> [Task]
In the data that follows, find the line with "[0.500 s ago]"; transcribe it, every later line up to the one with "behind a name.", and that line as well, exactly and with no others.

> [Source material]
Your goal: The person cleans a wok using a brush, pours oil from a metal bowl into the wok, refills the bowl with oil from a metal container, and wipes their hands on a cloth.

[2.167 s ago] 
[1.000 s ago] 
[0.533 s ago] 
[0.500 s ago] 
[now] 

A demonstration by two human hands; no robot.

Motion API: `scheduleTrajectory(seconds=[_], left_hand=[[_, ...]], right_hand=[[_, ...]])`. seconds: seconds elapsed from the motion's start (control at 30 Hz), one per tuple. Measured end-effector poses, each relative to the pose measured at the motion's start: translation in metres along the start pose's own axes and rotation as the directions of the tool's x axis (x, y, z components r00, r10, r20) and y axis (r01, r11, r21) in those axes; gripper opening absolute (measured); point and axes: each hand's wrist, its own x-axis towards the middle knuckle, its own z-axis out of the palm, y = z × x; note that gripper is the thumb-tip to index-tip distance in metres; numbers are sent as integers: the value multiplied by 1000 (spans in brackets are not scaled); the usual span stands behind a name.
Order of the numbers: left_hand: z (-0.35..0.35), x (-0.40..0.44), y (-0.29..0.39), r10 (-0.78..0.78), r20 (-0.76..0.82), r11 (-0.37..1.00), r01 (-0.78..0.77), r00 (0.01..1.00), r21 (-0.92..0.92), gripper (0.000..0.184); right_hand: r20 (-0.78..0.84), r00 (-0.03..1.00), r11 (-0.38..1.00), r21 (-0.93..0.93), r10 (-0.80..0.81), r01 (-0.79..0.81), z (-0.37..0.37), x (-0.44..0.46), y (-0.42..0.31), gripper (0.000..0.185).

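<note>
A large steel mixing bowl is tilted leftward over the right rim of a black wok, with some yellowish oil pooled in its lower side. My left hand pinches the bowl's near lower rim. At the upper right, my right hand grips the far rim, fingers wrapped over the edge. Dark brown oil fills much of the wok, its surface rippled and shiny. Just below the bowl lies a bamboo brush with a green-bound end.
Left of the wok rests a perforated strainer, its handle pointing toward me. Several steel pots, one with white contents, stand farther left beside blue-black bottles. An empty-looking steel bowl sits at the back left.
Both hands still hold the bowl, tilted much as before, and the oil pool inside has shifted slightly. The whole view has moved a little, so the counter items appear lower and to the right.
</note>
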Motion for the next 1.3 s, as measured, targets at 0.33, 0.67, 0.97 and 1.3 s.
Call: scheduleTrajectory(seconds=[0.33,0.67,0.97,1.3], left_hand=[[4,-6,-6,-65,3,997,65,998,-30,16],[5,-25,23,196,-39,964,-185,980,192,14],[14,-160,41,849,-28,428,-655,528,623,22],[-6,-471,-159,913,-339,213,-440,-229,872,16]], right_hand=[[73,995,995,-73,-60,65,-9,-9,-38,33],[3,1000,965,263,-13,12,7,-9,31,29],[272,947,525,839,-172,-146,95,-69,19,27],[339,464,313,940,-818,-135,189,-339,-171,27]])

> [Answer below]
[0.500 s ago] 
[now] 

A demonstration by two human hands; no robot.

Motion API: `scheduleTrajectory(seconds=[_], left_hand=[[_, ...]], right_hand=[[_, ...]])`. seconds: seconds elapsed from the motion's start (control at 30 Hz), one per tuple. Measured end-effector poses, each relative to the pose measured at the motion's start: translation in metres along the start pose's own axes and rotation as the directions of the tool's x axis (x, y, z components r00, r10, r20) and y axis (r01, r11, r21) in those axes; gripper opening absolute (measured); point and axes: each hand's wrist, its own x-axis towards the middle knuckle, its own z-axis out of the palm, y = z × x; note that gripper is the thumb-tip to index-tip distance in metres; numbers are sent as integers: the value multiplied by 1000 (spans in brackets are not scaled); the usual span stands behind a name.

Nothing more is required for this answer.